Work order: Each line below that carries the string "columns" must appear in the answer.

Listed records:
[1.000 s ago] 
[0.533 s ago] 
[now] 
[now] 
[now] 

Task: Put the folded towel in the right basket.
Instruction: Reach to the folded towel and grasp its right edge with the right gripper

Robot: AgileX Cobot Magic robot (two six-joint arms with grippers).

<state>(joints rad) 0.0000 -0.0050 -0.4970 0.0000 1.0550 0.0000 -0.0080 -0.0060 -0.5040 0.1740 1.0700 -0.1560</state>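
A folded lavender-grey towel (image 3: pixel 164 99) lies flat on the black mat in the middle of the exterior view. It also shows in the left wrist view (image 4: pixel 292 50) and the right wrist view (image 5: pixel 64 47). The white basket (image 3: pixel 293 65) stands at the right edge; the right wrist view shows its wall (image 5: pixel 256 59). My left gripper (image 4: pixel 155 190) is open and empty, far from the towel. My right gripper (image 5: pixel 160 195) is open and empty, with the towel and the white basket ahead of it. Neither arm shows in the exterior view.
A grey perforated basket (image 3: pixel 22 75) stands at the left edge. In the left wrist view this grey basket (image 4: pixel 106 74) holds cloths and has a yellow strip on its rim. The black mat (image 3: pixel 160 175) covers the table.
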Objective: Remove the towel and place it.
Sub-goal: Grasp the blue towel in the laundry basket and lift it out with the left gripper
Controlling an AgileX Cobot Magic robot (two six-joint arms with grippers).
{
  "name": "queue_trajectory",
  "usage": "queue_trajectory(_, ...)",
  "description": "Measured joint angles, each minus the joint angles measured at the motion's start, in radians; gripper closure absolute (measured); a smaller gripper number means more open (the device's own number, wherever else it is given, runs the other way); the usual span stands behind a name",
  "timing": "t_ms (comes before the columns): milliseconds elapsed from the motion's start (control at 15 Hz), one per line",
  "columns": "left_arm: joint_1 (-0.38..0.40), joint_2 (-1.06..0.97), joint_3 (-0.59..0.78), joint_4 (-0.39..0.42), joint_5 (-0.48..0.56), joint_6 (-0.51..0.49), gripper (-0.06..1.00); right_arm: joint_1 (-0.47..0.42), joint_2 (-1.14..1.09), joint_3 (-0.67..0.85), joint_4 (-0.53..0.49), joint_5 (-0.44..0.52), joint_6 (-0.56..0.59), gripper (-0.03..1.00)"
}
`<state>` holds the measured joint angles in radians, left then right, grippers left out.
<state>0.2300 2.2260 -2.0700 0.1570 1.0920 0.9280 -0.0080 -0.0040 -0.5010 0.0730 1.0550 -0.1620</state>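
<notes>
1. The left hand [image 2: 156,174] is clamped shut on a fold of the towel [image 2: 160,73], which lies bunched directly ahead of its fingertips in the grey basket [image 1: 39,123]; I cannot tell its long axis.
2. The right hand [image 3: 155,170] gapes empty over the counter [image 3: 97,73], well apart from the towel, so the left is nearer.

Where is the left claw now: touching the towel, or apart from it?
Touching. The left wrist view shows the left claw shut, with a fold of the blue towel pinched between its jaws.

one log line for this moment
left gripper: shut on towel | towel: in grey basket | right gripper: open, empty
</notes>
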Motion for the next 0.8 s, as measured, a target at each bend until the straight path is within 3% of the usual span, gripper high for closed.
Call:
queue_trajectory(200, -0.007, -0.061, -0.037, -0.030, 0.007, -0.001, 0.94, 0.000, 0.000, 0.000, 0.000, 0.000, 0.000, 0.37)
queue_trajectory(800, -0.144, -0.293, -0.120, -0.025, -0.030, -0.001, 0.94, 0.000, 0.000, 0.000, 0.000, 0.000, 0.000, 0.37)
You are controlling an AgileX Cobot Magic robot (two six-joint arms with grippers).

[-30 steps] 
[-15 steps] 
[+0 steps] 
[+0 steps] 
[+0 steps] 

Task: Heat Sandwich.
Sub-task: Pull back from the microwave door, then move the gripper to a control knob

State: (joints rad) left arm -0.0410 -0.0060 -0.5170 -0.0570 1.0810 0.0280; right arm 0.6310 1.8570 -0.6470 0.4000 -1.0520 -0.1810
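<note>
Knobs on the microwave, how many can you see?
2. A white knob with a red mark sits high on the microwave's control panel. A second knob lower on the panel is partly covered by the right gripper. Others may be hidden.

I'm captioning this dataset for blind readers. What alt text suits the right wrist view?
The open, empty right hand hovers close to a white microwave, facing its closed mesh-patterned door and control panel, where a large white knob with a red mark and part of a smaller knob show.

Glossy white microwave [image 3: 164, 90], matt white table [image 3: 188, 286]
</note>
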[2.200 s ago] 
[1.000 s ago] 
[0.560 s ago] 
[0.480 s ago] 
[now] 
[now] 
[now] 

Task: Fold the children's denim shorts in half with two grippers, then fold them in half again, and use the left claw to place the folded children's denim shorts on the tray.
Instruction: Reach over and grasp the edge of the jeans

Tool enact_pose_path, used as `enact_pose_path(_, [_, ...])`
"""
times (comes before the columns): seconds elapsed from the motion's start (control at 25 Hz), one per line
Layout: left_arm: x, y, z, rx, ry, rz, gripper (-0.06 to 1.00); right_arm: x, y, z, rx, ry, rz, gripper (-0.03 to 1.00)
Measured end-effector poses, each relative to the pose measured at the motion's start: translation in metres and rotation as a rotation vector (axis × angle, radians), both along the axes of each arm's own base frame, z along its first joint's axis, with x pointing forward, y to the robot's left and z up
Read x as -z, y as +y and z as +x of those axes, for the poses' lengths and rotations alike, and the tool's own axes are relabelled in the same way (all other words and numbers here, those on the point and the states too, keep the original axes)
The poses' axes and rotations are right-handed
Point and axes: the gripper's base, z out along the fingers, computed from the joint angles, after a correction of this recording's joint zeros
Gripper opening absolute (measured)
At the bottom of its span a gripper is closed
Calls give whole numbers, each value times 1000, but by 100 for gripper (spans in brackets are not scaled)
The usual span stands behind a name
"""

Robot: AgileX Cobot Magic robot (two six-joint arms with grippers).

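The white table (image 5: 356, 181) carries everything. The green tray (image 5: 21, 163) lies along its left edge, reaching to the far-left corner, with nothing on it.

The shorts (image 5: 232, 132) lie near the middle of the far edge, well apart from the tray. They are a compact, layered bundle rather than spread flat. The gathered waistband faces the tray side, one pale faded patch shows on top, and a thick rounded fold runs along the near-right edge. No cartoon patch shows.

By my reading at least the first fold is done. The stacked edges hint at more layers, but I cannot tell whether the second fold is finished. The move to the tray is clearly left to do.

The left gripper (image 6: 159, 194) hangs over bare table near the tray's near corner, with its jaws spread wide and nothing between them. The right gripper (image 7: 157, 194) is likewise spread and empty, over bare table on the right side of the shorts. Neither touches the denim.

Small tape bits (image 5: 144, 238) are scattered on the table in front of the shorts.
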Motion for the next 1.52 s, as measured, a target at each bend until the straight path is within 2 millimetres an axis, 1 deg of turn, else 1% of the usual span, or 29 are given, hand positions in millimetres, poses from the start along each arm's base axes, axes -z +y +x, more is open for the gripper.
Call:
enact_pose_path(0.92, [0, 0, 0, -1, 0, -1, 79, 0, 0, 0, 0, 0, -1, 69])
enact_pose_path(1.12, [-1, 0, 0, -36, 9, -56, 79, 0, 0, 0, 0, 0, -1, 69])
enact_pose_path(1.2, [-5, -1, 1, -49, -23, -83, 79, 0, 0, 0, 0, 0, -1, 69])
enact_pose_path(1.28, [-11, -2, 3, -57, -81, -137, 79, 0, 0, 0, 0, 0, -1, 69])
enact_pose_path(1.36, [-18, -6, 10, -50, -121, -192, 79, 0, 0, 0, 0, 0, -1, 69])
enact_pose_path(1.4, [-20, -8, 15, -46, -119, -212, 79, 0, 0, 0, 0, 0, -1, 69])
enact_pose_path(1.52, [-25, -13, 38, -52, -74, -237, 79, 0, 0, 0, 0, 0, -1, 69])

Result:
  "timing": "t_ms (comes before the columns): milliseconds elapsed from the motion's start (control at 15 Hz), one per line",
  "columns": "left_arm: joint_1 (-0.38..0.40), joint_2 (-1.06..0.97), joint_3 (-0.59..0.78), joint_4 (-0.39..0.42), joint_5 (-0.48..0.56), joint_6 (-0.51..0.49), gripper (-0.06..1.00); right_arm: joint_1 (-0.47..0.42), joint_2 (-1.14..1.09), joint_3 (-0.67..0.85), joint_4 (-0.53..0.49), joint_5 (-0.44..0.52), joint_6 (-0.56..0.59), gripper (-0.03..1.00)"
times (comes before the columns): seconds elapsed from the motion's start (control at 25 Hz), one per line

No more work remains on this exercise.